What you need to do.
Starting at the first line of the data, please print exactly those lines through the one that holds "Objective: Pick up", omitting every picture.

Recorded information.
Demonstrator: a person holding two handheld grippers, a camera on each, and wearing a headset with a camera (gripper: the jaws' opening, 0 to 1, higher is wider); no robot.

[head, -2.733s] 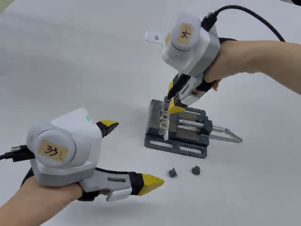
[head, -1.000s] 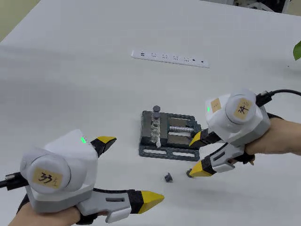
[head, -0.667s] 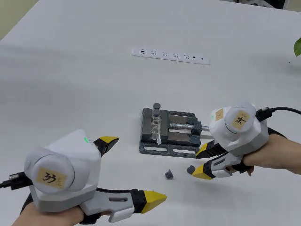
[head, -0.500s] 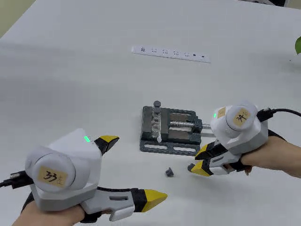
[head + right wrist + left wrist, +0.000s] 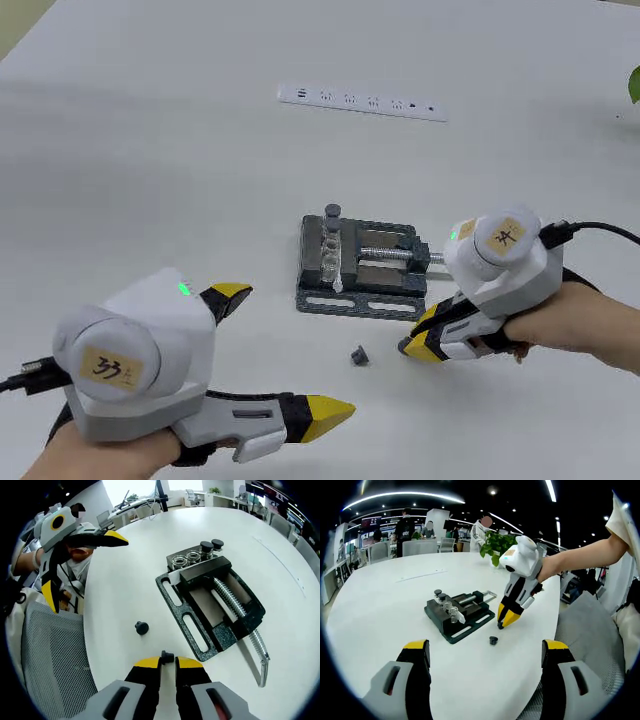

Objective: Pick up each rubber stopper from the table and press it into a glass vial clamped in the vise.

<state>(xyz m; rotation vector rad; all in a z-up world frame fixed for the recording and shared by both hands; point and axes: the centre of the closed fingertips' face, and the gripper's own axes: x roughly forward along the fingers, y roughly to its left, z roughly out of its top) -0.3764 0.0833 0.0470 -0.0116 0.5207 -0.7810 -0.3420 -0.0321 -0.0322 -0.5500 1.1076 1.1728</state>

Task result.
Demonstrator: a person holding two handheld grippers, a camera on each, and wearing a headset with a camera (gripper: the jaws' opening, 0 to 1, higher is wider); no robot.

[head, -2.733s] 
[head, -1.000s] 
[head, -0.667s] 
[head, -0.500s] 
[head + right wrist + left wrist, +0.000s] 

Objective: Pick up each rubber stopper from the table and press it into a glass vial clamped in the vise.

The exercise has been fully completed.